(Your assignment):
Copy out each line of the material that includes the word "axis".

<<<<

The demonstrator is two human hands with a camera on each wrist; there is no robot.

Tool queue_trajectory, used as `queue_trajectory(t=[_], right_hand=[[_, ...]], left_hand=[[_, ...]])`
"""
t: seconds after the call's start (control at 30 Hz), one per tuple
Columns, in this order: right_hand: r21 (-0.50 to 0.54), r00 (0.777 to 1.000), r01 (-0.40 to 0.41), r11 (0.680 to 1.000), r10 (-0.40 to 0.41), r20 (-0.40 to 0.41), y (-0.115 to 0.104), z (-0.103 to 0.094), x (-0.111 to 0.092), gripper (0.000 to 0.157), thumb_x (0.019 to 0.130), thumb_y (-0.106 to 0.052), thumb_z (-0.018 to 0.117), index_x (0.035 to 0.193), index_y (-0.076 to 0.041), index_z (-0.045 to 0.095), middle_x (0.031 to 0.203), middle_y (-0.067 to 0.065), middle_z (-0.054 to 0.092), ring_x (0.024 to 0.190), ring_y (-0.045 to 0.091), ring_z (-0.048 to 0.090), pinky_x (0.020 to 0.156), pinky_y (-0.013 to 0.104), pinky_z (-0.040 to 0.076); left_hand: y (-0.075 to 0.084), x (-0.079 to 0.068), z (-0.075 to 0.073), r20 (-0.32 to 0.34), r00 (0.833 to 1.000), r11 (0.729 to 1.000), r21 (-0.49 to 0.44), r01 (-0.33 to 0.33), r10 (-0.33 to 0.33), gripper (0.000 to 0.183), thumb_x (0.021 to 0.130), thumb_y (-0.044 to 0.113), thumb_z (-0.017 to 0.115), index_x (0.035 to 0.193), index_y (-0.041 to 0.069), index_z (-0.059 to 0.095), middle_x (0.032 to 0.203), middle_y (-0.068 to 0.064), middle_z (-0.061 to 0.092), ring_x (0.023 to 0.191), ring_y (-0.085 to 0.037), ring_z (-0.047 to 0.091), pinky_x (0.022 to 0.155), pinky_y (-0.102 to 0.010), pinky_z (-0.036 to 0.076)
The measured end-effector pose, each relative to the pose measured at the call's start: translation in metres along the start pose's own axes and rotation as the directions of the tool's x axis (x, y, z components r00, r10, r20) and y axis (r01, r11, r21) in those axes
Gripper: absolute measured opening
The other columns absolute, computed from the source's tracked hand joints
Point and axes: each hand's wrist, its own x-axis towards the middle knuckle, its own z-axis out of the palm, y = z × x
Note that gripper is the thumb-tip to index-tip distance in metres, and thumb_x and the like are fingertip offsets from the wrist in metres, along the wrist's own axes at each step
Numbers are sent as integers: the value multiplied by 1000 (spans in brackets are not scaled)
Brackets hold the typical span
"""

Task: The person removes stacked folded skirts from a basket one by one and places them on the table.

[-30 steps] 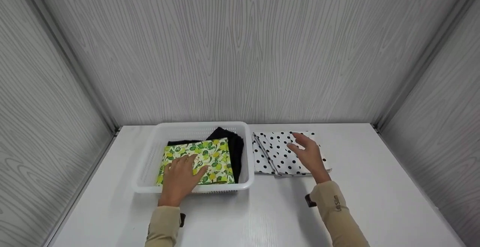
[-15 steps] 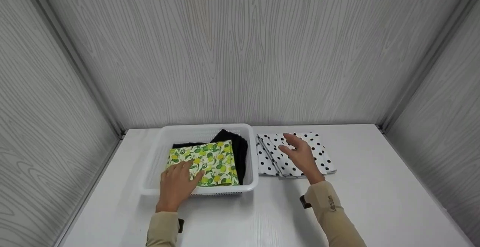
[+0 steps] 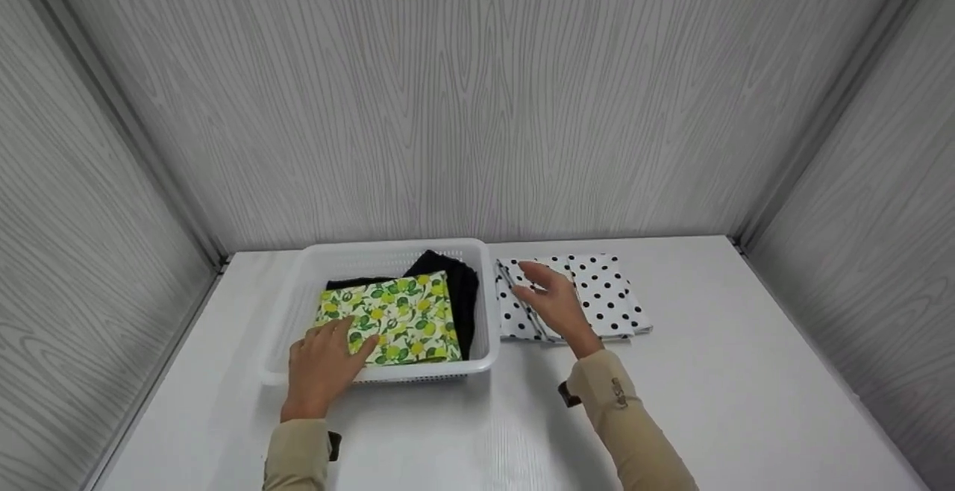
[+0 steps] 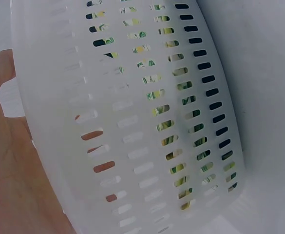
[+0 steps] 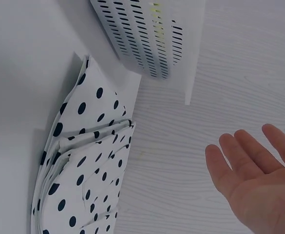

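A white plastic basket [image 3: 487, 319] holds a folded lemon-print cloth [image 3: 406, 319] on top of black fabric [image 3: 464, 301]. Over the basket's front left rim reaches my left hand [image 3: 322, 364], fingers loosely extended near the lemon-print cloth; whether they touch it cannot be told. Skin shows through the slots of the basket wall [image 4: 132, 165] in the left wrist view. To the basket's right lies a folded white cloth with black dots [image 3: 608, 297]. My right hand [image 3: 556, 301] hovers above it, fingers spread and holding nothing; the right wrist view shows its bare palm [image 5: 264, 190].
Everything stands on a white table [image 3: 716, 371]. A grey wood-grain panel [image 3: 477, 103] rises behind it, with side panels at left and right. The dotted cloth lies close to the basket's right side.
My right hand has moved left across the dotted cloth, toward the basket. My left hand has drifted left and slightly back toward the basket's front left corner. The view has shifted slightly.
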Motion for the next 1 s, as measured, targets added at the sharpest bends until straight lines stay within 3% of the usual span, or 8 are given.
queue_trajectory(t=[0.2, 0.53, 0.8, 1.0], right_hand=[[25, 998, 20, 999, -21, 51, -3, 16, 7, 48, 95, -7, 67, 138, 10, 55, 142, 25, 55, 133, 40, 50, 109, 50, 42], [27, 992, 32, 999, -35, 124, -12, 31, 13, 50, 96, -11, 66, 140, 9, 54, 143, 25, 54, 135, 39, 49, 112, 51, 38], [44, 980, 59, 997, -66, 186, -17, 50, 18, 51, 96, -10, 66, 140, 11, 53, 143, 27, 53, 134, 40, 49, 110, 51, 40], [53, 972, 13, 999, -25, 232, -14, 67, 13, 54, 97, -13, 65, 143, 11, 50, 145, 27, 51, 133, 39, 51, 109, 48, 42]], left_hand=[[-10, 0, -5, 34, 999, 1000, -12, 26, -25, 66, 99, 45, 60, 141, -6, 55, 140, -31, 54, 128, -53, 46, 100, -73, 33], [-16, 2, -3, 22, 999, 999, -18, 36, -35, 64, 98, 44, 63, 138, -5, 58, 137, -31, 56, 124, -54, 50, 97, -74, 36], [-20, 9, 1, 53, 996, 997, -34, 72, -70, 65, 98, 43, 62, 140, -6, 55, 140, -32, 53, 126, -54, 48, 97, -74, 36], [-20, 13, 4, 51, 995, 996, -45, 83, -81, 65, 96, 43, 65, 139, -6, 56, 139, -32, 53, 122, -56, 50, 93, -74, 39]])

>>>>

(Reply to the task):
The measured end-effector pose, each relative to the pose measured at the call's start: translation in metres along the start pose's own axes and rotation as the directions of the tool's x axis (x, y, z components r00, r10, r20) and y axis (r01, r11, r21) in those axes
Point and axes: each hand's wrist, its own x-axis towards the middle knuckle, its own z-axis out of the palm, y = z × x

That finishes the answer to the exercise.